Maxiemergenze, tre professionisti di San Donà firmano 4 raccomandazioni Iss
Approvati dall’Istituto superiore di sanità i primi documenti nazionali per gestire grandi emergenze in ospedale e sul territorio.
SAN DONÀ DI PIAVE - Tre professionisti del Pronto soccorso di San Donà di Piave hanno contribuito alla stesura delle prime raccomandazioni nazionali per la gestione sanitaria delle maxiemergenze, documenti approvati e pubblicati dall’Istituto superiore di sanità e destinati a diventare un riferimento operativo per ospedali e servizi territoriali in tutta Italia.
Si tratta di un passaggio rilevante per l’ULSS4 Veneto Orientale, che ha partecipato alla definizione del primo standard condiviso a livello nazionale per affrontare eventi critici come catastrofi naturali, incidenti di massa o situazioni con un numero eccezionalmente elevato di persone coinvolte.

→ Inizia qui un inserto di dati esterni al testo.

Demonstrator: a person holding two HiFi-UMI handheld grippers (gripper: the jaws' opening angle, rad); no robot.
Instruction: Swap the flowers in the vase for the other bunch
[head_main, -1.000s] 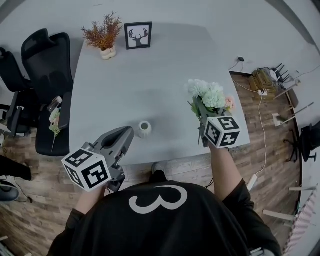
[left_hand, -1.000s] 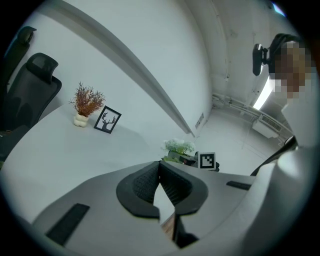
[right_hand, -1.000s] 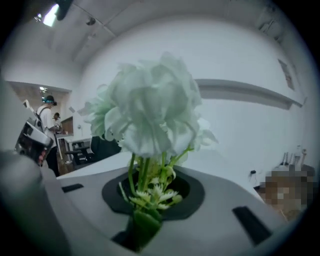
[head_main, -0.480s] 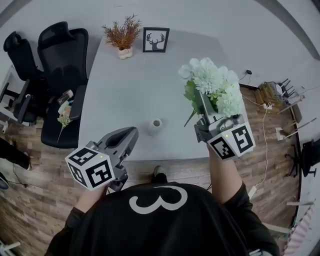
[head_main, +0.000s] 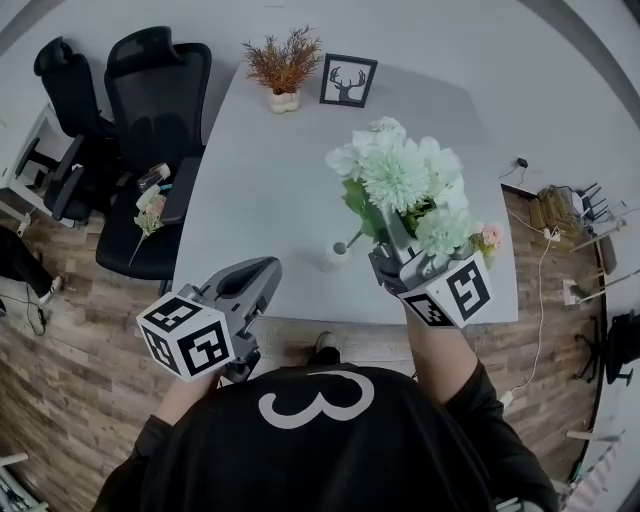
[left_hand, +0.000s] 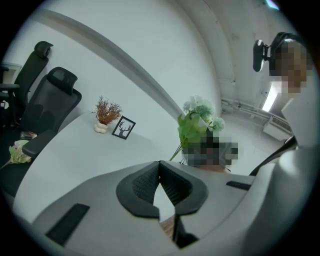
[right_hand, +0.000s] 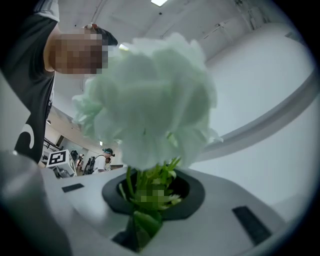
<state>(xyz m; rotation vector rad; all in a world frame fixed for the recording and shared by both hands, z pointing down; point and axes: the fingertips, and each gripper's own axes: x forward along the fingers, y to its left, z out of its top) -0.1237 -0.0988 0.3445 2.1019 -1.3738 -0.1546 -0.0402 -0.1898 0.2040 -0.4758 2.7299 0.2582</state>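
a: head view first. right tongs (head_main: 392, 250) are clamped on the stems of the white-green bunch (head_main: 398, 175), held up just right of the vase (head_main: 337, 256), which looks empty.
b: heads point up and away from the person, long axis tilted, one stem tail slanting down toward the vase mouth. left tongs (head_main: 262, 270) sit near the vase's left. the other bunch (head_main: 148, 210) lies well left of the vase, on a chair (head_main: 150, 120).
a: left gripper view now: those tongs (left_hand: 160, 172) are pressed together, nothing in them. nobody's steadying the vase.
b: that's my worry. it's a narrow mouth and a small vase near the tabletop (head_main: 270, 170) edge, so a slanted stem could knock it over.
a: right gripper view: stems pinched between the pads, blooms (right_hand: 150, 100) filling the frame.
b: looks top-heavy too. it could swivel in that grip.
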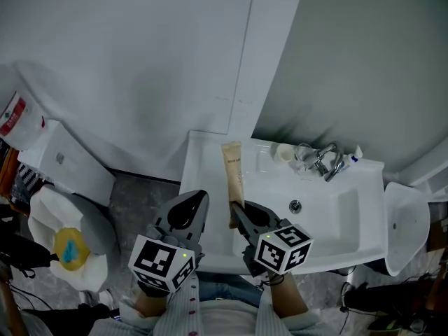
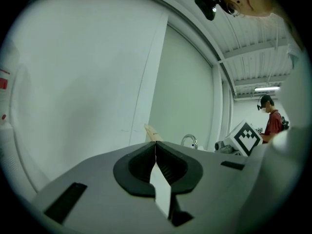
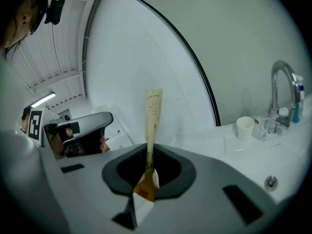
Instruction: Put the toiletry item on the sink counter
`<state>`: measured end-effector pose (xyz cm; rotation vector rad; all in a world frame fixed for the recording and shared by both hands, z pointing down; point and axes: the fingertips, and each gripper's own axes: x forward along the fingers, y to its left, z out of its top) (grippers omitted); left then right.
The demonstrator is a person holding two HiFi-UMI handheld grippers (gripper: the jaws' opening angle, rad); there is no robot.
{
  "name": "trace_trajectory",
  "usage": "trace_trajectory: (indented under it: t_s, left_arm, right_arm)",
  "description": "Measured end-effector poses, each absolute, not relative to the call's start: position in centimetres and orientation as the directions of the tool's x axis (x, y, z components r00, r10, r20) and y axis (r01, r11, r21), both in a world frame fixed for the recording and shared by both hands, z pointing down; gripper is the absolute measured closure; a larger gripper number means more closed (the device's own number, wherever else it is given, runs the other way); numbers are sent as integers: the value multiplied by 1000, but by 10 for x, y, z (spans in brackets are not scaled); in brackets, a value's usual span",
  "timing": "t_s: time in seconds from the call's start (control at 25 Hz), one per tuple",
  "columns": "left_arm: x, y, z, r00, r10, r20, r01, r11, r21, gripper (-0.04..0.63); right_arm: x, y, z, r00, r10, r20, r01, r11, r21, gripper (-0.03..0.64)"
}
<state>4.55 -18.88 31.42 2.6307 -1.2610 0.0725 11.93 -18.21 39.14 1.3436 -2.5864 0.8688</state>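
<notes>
A long cream tube (image 1: pixel 233 177) with a crimped orange tail (image 3: pixel 145 189) is the toiletry item. My right gripper (image 1: pixel 236 207) is shut on its tail end, and the tube (image 3: pixel 152 116) sticks out straight past the jaws. In the head view it hangs over the left part of the white sink counter (image 1: pixel 203 166); whether it touches the counter I cannot tell. My left gripper (image 1: pixel 201 196) is just to the left of it over the counter's front corner. Its jaws are shut with nothing in them (image 2: pixel 155 143). The tube's far end (image 2: pixel 150 130) peeks above them.
The basin's drain (image 1: pixel 296 206) lies right of the tube. At the back stand a chrome faucet (image 1: pixel 329 161), a white cup (image 1: pixel 283 152) and a small blue-white tube (image 1: pixel 355 155). A toilet (image 1: pixel 70 243) is on the left and a white bin (image 1: pixel 406 222) on the right. A person (image 2: pixel 270 123) stands far off.
</notes>
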Motion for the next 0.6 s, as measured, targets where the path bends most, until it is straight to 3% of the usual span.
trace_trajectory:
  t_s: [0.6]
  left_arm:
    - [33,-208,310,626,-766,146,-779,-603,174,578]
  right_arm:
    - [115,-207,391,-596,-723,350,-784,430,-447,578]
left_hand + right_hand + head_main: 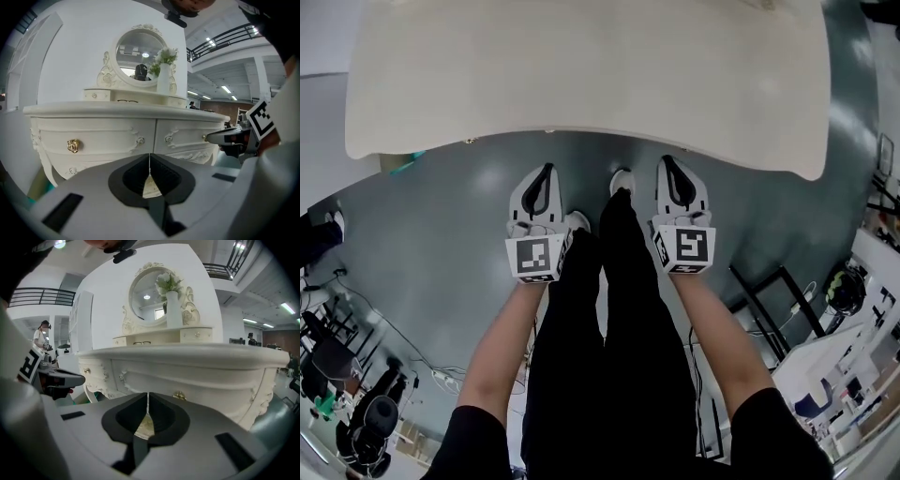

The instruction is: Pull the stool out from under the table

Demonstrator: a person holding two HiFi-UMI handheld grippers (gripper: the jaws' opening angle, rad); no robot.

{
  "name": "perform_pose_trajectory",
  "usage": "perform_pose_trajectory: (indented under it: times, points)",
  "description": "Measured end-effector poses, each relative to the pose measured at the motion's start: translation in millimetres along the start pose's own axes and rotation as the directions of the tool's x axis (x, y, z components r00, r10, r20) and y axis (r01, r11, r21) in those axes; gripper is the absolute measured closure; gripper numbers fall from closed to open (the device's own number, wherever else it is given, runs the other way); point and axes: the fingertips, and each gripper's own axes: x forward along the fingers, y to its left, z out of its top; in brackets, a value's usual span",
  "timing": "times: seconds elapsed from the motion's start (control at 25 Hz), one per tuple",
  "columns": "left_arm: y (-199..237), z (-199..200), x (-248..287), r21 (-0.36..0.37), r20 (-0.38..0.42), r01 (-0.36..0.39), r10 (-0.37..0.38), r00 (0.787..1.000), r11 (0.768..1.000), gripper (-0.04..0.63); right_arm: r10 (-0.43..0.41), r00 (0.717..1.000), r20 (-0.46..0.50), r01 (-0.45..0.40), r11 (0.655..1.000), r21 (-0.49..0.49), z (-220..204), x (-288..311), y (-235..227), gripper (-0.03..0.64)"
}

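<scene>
A cream dressing table (581, 75) fills the top of the head view; no stool shows under it from there. My left gripper (546, 171) and right gripper (667, 161) hang side by side just in front of the table's front edge, both shut and holding nothing. The left gripper view has the left gripper (150, 154) pointing at the drawer fronts (93, 136). In the right gripper view the right gripper (148, 394) faces the same table (187, 355). A pale patterned patch shows low behind each pair of jaws; I cannot tell what it is.
The person's legs in black trousers (609, 309) stand between the grippers on grey floor. An oval mirror (138, 51) and a white vase (164, 75) sit on the table. A black frame (769, 300) stands at right, chairs and cables at lower left (356, 403).
</scene>
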Motion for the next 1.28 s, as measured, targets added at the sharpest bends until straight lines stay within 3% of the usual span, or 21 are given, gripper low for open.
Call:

Chi ha partecipato per l’ULSS4
A lavorare alla redazione dei documenti sono stati Angela Beltrame, direttrice del Pronto soccorso di San Donà di Piave, il coordinatore Carmine Castaldo e Andrea Simonitto, infermiere responsabile delle maxiemergenze.
Il contributo dei tre professionisti è maturato all’interno di un confronto strutturato tra esperti provenienti da tutta Italia, basato sulla revisione della letteratura scientifica internazionale più recente sul tema.
Cosa prevedono le quattro raccomandazioni
Le raccomandazioni nazionali sono quattro e affrontano altrettanti nodi organizzativi nella risposta sanitaria alle grandi emergenze.
Il primo riguarda il supporto alle decisioni cliniche e operative quando i pazienti da assistere arrivano in numero eccezionale. Un secondo punto punta a migliorare il coordinamento tra ospedali e servizi sul territorio, così da far lavorare in modo integrato tutta la rete dell’emergenza.
Le indicazioni approvate insistono poi sulla necessità di preparare in anticipo le strutture sanitarie, in modo che possano attivarsi rapidamente in caso di crisi, e sulla circolazione efficace delle informazioni tra luogo dell’evento, centrali operative e ospedali della rete.
Il progetto nazionale e i soggetti coinvolti
I quattro documenti sono stati elaborati nell’ambito di un progetto promosso dalla società scientifica Sistema integrato dei soccorsi in maxiemergenza, con il contributo di 33 soggetti tra società scientifiche, università, enti sanitari e associazioni di tutta Italia.
L’approvazione da parte dell’Istituto superiore di sanità segna l’adozione del primo metodo di riferimento comune in Italia per questo tipo di emergenze, applicabile sia all’interno degli ospedali sia sul territorio.
Sul risultato è intervenuto anche il direttore generale dell’ULSS4 Carlo Bramezza, che ha collegato la partecipazione dell’azienda sanitaria alla qualità e all’esperienza costruite negli anni dal sistema dell’emergenza-urgenza del Veneto Orientale. Bramezza ha sottolineato che il contributo a indicazioni condivise a livello nazionale mette l’esperienza maturata nel territorio a disposizione dell’intero Paese, in un ambito in cui preparazione e coordinamento incidono in modo decisivo sulla capacità di risposta.